In January 2017, the Association of British Insurers published a set of high level principles on requesting and obtaining medical information electronically from GPs. The principles were developed with input from the BMA and the ICO. Compliance with these principles will ensure that the release of electronic medical information for insurance purposes will be in line, or be a higher data protection standard, than the current paper-based system.

The new guiding principles can be found on the ABI's website

The BMA has separate guidance on the AMRA legislation

Read guidance on requests for medical reports

Practices can apply for a fee for completion of these reports

Practices should seek to agree the fee with the requestor in advance of completion.

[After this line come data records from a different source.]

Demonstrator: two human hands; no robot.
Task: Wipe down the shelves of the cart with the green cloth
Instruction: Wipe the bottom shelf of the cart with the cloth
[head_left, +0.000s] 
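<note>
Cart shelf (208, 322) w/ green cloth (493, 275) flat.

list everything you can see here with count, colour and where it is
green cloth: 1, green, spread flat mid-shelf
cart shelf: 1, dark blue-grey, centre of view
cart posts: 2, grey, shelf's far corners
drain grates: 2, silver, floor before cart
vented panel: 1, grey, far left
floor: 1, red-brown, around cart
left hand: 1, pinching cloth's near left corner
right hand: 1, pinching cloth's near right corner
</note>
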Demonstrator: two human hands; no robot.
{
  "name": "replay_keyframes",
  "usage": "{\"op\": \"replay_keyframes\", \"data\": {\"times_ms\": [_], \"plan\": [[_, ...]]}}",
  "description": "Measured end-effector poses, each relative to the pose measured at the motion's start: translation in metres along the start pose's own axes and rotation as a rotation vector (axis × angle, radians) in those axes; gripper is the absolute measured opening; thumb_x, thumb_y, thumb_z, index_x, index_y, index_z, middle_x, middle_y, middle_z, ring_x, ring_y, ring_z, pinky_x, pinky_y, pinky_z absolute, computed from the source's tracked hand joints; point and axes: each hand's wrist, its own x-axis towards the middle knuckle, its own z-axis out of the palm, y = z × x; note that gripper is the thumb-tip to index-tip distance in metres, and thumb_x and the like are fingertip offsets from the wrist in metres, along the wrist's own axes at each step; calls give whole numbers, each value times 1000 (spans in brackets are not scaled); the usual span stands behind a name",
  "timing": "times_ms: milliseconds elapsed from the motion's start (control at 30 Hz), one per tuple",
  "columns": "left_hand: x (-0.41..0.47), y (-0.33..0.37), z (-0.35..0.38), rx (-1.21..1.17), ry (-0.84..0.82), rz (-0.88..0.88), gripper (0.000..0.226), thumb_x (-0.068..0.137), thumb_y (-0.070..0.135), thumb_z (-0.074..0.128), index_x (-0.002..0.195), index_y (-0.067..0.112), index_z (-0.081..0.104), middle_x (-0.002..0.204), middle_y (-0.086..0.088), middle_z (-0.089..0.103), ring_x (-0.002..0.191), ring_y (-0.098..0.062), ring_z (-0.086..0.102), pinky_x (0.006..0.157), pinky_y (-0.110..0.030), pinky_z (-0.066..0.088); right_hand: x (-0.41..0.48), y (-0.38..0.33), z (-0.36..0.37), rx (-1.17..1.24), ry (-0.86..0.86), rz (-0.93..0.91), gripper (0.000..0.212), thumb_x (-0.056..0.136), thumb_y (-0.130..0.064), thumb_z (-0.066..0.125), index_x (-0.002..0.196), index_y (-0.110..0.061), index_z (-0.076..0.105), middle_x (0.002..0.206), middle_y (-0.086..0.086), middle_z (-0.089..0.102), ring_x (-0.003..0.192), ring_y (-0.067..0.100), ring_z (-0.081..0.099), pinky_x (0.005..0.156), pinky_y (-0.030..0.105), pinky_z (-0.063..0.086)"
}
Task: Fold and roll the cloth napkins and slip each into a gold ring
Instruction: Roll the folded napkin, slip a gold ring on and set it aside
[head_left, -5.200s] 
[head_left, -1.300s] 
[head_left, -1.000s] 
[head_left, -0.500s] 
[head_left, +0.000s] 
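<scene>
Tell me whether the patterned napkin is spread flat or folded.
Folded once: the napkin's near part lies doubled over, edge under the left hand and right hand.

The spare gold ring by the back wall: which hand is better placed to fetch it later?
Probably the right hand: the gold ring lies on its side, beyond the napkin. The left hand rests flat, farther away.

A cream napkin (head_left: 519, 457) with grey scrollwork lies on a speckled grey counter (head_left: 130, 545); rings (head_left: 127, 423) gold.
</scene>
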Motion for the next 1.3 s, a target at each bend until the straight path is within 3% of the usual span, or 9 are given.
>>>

Practices may also wish to seek advanced payment.

Read fee guidance for insurance reports


Guidance on the use of electronic signatures

We have been aware of the move towards electronic patient consent within the insurance industry. Where practices agree with the insurance company to provide a GP report, the legal position is that electronic consent is acceptable.

Read ABI guidance on electronic signatures


Use of Subject Access Requests (SARs) for insurance purposes

Should a practice require a subject access request from an insurer, the BMA's guidance, which is based on advice from the ICO, should be followed.

Read guidance on SARs


Release of information to verify insurance claims

Sometimes insurers need medical information to verify a claim, for example before a company organises repatriation of an insured person taken ill abroad. In these circumstances a medical report is not necessary.

Consent is needed before information is disclosed to insurance companies for the purpose of verifying claims. In such cases, the company must approach the insured person for permission to release sufficient information to verify the claim. Evidence of that consent must be provided to the insured person's doctor.